Flickr has over a half million groups, and while some are small or inactive, others are very large. Search for groups about Quebec and you get about 1,800 results. Most aren’t about Quebec specifically, but if you sort by group size and scroll down, you come across a group called “Canadian Beauty” with nearly 1,800 members, another called “Photo Quebec” with 144 members and a group titled simply “Quebec” with 483 members. Wade into the discussion forums and photo galleries for these groups and look for user names that appear frequently. These are also potential influencers.

Of course, there are plenty of other photo sharing sites on the Web, including Snapfish, Shutterfly, Photobucket and Kodak Gallery. They all have different features and nuances, but they all do basically enable people to categorize and share their photos.

Video and Audio Connections

We’re not done yet. Go to YouTube, the premier video-sharing site, and type Quebec resort into the search box. You’ll get 29 results. Looking at the user names, you note that “zenwaiter” has posted several videos. Click through to his profile and you read, “In the winter I travel all over Quebec…and I shoot video clips.” He even has a link to his website,

Remembering our earlier search techniques, we look up that URL on Technorati and find 131 posts linking to it. Some of these bloggers might be good targets for you. The activity certainly indicates that zenwaiter is a promising influencer.
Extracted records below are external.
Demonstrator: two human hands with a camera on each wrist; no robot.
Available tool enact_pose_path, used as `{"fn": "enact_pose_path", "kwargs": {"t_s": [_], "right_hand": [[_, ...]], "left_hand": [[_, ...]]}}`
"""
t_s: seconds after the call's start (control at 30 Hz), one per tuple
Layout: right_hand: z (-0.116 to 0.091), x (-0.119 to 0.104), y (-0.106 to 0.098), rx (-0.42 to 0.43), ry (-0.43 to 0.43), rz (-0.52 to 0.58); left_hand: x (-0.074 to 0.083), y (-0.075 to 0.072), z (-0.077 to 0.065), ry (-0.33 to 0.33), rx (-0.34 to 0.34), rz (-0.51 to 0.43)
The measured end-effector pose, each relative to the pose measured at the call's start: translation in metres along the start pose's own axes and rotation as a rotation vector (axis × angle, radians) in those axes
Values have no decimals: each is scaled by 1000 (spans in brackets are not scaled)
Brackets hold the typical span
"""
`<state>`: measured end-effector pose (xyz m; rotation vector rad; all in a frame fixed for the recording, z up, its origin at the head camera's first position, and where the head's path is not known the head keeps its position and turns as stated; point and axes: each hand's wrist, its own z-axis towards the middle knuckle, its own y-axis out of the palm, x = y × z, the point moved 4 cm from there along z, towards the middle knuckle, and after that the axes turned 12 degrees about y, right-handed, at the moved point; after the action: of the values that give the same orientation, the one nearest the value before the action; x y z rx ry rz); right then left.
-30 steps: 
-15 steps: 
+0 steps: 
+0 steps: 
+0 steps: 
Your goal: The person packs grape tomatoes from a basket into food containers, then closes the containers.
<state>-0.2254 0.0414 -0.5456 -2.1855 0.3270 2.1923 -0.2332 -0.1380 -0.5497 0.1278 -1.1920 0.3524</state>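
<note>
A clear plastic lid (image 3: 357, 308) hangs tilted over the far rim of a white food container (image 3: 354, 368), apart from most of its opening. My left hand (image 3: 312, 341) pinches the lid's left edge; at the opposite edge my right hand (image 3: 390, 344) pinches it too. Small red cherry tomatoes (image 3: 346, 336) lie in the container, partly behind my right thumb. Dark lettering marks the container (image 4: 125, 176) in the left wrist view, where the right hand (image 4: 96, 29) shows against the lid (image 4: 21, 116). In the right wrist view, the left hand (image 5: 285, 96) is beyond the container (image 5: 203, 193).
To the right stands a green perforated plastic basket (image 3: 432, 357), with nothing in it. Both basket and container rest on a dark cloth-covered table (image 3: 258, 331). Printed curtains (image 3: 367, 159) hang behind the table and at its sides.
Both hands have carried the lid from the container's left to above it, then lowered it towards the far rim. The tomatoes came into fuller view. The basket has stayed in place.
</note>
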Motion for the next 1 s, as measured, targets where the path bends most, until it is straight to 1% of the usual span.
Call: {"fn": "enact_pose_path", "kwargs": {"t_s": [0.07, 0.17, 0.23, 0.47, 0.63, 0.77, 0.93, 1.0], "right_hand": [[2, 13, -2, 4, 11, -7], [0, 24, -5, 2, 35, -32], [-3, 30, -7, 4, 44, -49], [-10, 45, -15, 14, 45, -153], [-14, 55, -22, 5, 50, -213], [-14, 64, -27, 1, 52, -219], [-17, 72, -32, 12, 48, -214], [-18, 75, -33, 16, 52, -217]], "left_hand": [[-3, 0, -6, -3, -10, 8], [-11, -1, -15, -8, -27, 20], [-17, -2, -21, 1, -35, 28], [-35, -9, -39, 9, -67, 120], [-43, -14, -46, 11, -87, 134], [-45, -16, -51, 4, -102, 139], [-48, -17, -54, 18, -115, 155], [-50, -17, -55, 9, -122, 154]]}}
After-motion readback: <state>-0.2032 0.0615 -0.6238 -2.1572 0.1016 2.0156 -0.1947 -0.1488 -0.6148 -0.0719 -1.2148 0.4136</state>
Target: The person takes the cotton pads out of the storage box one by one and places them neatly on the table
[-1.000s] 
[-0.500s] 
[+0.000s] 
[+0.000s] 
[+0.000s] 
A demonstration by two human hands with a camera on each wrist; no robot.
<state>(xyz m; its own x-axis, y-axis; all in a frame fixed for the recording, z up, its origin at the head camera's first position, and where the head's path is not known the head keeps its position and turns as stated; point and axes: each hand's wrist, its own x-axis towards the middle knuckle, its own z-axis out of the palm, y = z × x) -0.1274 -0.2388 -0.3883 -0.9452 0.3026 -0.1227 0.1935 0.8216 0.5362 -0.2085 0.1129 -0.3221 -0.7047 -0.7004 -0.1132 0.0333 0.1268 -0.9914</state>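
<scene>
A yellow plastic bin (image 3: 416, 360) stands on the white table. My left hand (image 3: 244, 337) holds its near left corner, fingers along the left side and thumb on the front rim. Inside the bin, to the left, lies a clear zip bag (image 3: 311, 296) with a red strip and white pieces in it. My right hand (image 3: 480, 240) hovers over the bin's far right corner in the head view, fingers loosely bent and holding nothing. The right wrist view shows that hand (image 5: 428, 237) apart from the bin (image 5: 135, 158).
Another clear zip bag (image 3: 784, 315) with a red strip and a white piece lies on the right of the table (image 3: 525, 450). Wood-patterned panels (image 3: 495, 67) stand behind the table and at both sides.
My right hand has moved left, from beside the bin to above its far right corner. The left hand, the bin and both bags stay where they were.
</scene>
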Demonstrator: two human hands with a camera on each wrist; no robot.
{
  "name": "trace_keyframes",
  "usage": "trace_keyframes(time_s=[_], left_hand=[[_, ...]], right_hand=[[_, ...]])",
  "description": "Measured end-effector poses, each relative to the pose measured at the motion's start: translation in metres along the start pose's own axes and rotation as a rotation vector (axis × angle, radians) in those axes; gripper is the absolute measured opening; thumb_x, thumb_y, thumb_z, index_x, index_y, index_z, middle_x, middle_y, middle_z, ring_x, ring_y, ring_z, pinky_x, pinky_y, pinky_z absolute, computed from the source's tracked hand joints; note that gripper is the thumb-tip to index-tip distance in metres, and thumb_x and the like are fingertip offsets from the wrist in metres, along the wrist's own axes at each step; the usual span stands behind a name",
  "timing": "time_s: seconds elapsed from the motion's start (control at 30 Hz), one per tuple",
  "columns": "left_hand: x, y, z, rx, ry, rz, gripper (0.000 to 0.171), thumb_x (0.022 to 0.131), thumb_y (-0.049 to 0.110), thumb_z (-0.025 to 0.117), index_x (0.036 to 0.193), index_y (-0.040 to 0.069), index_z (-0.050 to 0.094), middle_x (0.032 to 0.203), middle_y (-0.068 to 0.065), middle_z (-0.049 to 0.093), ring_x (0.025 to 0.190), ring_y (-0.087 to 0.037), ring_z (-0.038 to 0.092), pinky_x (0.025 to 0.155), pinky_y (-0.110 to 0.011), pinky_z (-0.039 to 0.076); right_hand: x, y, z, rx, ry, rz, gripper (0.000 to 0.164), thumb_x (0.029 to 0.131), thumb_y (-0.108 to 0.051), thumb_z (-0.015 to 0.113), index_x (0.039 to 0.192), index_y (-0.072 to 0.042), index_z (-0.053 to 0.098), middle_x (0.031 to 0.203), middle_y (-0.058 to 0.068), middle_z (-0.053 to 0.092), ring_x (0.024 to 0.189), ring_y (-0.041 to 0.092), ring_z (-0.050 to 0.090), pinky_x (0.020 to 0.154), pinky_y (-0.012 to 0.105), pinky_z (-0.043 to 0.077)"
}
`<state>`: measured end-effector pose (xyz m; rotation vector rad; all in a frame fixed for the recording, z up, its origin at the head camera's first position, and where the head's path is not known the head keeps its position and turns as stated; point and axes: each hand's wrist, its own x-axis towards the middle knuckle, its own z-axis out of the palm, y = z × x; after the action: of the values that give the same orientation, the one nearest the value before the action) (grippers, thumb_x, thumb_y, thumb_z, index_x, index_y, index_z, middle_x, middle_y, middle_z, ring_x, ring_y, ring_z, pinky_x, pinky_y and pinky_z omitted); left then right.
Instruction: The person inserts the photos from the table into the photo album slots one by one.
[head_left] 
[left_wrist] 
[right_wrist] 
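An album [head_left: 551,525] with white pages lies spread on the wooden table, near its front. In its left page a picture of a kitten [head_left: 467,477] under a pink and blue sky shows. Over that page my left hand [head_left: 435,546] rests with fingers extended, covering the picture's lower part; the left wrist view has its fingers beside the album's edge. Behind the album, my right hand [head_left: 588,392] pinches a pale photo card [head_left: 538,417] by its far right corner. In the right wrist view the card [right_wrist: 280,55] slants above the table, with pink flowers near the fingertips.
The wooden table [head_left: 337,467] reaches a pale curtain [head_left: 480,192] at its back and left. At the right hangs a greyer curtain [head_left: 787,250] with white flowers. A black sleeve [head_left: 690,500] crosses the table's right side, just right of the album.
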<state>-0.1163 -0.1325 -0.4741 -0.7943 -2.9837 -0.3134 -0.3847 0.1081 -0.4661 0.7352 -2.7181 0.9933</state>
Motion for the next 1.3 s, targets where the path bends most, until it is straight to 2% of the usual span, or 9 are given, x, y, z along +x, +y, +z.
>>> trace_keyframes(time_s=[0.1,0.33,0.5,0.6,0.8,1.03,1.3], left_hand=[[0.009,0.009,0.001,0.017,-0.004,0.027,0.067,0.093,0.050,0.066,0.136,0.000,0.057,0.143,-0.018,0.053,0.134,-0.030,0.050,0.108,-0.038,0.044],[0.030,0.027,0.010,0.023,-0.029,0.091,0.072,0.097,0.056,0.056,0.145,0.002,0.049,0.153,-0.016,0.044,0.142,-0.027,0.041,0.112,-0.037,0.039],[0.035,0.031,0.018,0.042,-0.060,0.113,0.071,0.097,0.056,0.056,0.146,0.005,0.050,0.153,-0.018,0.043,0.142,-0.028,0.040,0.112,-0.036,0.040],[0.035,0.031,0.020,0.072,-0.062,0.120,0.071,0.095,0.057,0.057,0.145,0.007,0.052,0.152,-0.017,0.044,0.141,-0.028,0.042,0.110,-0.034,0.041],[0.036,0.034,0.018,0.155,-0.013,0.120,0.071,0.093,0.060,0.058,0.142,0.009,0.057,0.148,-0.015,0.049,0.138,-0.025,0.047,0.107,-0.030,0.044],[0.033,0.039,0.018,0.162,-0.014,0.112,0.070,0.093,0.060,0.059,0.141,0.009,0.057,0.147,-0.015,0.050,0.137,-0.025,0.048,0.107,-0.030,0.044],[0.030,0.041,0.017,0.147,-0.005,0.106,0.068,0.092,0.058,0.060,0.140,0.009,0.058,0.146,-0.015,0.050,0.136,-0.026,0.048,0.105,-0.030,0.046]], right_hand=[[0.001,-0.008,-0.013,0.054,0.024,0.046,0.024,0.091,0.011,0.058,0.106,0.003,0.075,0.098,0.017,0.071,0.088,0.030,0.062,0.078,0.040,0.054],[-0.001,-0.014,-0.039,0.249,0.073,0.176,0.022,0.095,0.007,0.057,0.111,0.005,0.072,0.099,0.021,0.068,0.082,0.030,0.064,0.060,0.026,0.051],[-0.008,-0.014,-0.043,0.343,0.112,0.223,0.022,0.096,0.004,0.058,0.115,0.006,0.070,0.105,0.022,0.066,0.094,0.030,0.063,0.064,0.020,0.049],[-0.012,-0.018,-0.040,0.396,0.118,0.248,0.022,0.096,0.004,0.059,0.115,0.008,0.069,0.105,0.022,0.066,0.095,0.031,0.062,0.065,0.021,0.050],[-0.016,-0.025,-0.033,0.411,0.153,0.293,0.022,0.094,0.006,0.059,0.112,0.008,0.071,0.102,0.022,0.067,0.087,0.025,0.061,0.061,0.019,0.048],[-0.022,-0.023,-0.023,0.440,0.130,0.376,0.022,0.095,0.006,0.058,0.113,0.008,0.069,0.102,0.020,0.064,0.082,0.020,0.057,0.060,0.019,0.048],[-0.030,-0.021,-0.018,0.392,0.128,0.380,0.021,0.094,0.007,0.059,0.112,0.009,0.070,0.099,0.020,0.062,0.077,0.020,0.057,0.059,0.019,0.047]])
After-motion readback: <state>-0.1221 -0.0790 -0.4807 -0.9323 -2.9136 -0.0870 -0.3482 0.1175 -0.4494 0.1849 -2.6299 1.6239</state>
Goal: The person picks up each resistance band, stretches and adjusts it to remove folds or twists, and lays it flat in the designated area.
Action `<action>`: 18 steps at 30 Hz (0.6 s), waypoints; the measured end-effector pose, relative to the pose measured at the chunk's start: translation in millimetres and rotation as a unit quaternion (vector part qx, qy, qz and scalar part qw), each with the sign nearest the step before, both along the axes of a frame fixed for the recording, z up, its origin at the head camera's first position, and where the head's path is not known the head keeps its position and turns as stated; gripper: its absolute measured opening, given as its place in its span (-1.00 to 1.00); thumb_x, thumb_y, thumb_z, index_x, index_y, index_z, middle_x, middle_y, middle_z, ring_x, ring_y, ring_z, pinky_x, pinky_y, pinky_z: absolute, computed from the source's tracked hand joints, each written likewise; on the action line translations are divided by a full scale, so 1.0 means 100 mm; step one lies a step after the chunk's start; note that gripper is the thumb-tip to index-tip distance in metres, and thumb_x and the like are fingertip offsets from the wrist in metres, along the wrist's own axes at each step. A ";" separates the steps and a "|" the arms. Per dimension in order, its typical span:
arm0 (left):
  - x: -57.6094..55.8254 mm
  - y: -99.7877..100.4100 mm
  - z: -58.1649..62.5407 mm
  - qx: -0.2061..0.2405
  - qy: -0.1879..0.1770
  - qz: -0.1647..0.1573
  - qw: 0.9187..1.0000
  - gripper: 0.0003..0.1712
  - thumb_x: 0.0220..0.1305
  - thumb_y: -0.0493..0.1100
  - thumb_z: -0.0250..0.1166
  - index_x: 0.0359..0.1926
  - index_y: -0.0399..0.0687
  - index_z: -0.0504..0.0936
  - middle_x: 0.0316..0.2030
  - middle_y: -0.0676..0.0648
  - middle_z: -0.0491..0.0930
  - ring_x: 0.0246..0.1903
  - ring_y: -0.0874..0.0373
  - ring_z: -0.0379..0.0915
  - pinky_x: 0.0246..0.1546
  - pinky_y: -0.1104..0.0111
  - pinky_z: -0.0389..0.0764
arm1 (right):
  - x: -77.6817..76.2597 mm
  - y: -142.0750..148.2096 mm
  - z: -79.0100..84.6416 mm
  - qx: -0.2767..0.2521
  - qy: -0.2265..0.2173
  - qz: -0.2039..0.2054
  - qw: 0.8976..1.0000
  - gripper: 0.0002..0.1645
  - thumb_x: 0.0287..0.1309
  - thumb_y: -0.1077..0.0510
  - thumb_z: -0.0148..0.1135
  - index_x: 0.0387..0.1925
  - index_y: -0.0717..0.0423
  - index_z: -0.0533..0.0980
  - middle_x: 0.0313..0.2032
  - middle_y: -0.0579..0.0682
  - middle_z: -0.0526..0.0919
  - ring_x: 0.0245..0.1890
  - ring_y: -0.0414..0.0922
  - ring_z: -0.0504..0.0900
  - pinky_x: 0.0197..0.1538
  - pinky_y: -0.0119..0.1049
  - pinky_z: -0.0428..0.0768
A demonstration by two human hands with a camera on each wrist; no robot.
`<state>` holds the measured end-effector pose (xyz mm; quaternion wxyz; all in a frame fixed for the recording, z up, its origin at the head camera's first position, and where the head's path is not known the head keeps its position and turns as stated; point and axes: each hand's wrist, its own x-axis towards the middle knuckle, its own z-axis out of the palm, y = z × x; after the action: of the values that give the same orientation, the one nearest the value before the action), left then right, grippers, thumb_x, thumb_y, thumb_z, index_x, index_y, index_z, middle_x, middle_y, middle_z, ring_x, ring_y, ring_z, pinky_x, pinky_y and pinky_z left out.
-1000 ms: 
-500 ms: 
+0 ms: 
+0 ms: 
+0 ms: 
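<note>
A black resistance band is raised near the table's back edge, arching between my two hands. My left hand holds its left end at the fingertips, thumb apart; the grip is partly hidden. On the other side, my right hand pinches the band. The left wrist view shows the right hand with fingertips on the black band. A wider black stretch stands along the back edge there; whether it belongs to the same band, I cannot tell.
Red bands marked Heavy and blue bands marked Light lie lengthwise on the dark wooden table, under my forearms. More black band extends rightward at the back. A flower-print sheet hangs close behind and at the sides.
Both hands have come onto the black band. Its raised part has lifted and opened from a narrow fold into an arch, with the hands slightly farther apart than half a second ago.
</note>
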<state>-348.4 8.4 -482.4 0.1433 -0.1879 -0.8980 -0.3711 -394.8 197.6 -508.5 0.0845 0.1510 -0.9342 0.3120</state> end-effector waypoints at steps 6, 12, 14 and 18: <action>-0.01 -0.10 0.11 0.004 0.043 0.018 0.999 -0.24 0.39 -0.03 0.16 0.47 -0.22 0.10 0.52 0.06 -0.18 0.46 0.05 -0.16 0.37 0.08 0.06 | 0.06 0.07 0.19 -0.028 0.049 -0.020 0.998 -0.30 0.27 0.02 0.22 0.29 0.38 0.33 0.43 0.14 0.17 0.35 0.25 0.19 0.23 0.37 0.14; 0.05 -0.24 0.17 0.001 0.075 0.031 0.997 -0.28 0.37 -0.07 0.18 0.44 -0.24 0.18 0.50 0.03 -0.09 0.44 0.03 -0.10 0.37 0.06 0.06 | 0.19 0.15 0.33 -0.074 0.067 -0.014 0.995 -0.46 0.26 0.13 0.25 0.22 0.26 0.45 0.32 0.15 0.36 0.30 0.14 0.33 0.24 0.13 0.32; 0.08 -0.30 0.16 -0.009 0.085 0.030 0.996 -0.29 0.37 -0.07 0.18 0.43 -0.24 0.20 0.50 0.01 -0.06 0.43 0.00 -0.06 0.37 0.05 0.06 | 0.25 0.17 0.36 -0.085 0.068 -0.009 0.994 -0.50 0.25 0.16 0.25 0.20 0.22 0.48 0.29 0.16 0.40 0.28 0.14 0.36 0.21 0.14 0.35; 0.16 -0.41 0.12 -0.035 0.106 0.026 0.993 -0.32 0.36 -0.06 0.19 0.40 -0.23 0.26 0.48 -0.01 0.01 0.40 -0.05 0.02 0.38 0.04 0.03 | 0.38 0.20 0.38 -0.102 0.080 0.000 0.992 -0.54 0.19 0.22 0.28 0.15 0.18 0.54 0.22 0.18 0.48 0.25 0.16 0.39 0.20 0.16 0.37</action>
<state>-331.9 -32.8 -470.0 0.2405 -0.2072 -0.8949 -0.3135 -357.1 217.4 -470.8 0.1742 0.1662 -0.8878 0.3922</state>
While we’re looking at multimedia, let’s check out whether there are any good podcasts in this area. Podcasts are Internet audio and video programs that you can download and play on computers or portable media players.

The Who’s Who of podcasting is Apple’s iTunes. Searching on Canada travel podcast, we come up with 150 results, which iTunes lets you sort by popularity. The service will also tell you which programs are explicit or clean, which is something you want to know.

The trick with podcasts is to identify programs that are still active. Many series go dormant after just a few episodes but they aren’t removed from the iTunes directory. The only way to tell, unfortunately, is to click through to descriptions or websites and see when it was last updated.

Podcast Alley lists 200 results for the same query, but they’re in no particular order. You need to look for promising titles and click through to the details page, where Podcast Alley provides a nice summary of popularity and recent episodes.Beware: many podcasts are produced by businesses – even your competitors – and probably aren’t good targets for you. We do quickly find a couple of good candidates, though, including Travelrific and The Travel Advice Show. Most podcasts have accompanying websites, so it’s pretty easy to find contact information.